Heath Ledger, left, and Jake Gyllenhaal, in a scene from "Brokeback Mountain."
(AP Photo/Focus Features, Kimberly French)

The publication of Harvard professor Harvey Mansfield's book "Manliness" coincides with the DVD release of "Brokeback Mountain." The first is a verbose and abstract treatise, the second a terse and eloquent illustration of the topic: what it means to be a man.

On this issue, Hollywood provides a more nuanced analysis than Harvard does. In "Brokeback Mountain," Ennis and Jack, two wranglers who fall in love in the 1960s, belong to the same culture as the fictional characters played by Mansfield's hero, John Wayne. Cowboy notions of masculinity can't assimilate their love, but neither does their love erode their masculinity. The film is about the universal tension between defiance and conformism, between living free and living by a social code.

 The proper way to be a male has always been a difficult question, as Mansfield shows by quoting advice as old as Aristotle. But it is more fraught today, when traditional manners of manliness smack of unenlightened chauvinism. Masculinity is being constantly renegotiated, and men find themselves walking an invisible line, where self-assurance spills into arrogance, aggressiveness into bellicosity, stoic fortitude into cold indifference, sexual assertiveness into rapaciousness.

Mansfield tries to rescue manliness from all this fretful ambiguity by defining it as "confidence in the face of risk," a necessary form of bravado that he considers to be, well ... at risk. He worries that we live in a "gender-neutral society," which is a little like complaining that there's too much democracy in Iraq. If only.
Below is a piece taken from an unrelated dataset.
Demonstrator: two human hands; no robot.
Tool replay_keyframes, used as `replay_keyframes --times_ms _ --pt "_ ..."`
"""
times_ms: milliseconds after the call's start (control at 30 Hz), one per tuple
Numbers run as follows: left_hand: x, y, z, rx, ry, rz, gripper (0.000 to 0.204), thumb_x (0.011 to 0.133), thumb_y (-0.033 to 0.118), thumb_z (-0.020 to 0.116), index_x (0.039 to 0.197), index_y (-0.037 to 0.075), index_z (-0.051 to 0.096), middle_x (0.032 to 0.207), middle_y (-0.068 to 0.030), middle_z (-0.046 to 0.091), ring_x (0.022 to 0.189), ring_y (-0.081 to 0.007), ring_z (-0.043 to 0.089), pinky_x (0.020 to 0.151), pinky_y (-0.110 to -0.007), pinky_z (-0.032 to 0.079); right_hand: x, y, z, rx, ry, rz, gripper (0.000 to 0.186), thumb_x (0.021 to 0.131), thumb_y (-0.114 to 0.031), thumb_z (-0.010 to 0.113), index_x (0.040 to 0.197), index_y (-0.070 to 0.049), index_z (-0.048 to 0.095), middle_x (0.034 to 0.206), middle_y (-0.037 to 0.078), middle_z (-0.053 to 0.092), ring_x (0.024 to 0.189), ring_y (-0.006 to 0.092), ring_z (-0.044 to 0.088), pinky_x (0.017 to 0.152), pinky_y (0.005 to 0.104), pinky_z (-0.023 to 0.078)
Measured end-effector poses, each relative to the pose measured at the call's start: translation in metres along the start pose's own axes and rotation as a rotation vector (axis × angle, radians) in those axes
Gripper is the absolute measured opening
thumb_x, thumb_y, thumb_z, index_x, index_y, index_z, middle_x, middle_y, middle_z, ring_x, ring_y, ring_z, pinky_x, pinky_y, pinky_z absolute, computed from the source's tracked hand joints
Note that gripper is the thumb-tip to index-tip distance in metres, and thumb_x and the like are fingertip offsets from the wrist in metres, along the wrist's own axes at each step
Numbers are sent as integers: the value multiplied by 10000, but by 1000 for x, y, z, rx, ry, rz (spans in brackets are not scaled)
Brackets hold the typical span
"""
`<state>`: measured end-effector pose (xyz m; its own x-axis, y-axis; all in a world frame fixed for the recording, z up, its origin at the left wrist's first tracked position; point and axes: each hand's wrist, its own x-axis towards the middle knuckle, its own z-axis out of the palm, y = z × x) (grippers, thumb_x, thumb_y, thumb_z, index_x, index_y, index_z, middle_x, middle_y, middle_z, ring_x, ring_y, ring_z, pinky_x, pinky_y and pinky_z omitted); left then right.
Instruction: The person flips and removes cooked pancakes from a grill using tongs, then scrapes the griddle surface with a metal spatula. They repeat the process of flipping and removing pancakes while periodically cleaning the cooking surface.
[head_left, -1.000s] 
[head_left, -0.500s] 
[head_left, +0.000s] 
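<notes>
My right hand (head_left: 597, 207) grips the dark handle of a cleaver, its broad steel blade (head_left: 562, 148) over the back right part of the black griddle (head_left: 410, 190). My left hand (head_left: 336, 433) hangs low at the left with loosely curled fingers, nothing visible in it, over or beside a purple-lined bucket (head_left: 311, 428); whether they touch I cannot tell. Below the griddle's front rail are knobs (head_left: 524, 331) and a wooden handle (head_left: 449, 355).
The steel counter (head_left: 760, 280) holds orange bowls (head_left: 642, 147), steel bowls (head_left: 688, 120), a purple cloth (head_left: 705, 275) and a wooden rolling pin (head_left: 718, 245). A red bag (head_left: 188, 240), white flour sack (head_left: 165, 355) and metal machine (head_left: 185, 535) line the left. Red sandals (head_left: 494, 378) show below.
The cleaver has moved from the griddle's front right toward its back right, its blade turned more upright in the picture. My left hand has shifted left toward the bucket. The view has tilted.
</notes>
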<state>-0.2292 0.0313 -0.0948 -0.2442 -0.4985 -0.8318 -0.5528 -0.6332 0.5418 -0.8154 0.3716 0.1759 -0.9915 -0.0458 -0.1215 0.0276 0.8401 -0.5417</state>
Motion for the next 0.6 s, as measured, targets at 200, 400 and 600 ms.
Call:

How about the regular guys?

In Mansfield's moral classification system, men get assigned the virtues of a free and independent soul, courage, initiative, elan, which he groups under the rubric of thumos, an ancient Greek word that means spiritedness. He lionizes the exceptional male, the dauntless leader and battlefield hero. He spends most of a chapter on Teddy Roosevelt, but he has little to say of history's hordes of peasants, soldiers, truck drivers, admen, steelworkers, bankers and butchers. By insisting that real men lead and dominate, he slights all these non-presidents and Nobel non-laureates. Defining manliness by extremes is a rhetorical mistake, like analyzing contemporary womanhood by studying Marilyn Monroe. Real men are regular guys.

Bogged down in philosophy, Mansfield gets himself tangled in tautologies and rickety dualities. Men are hard; women are soft. Men are aloof, self-interested and controlling; women are sensitive, social and pliant. Tough, controlling women do exist, he acknowledges, but they are just acting like men. And while he professes admiration for Margaret Thatcher - whom he considers, like Wayne, a paragon of manliness - he also suggests that a culture of female demands has spawned a generation of wusses.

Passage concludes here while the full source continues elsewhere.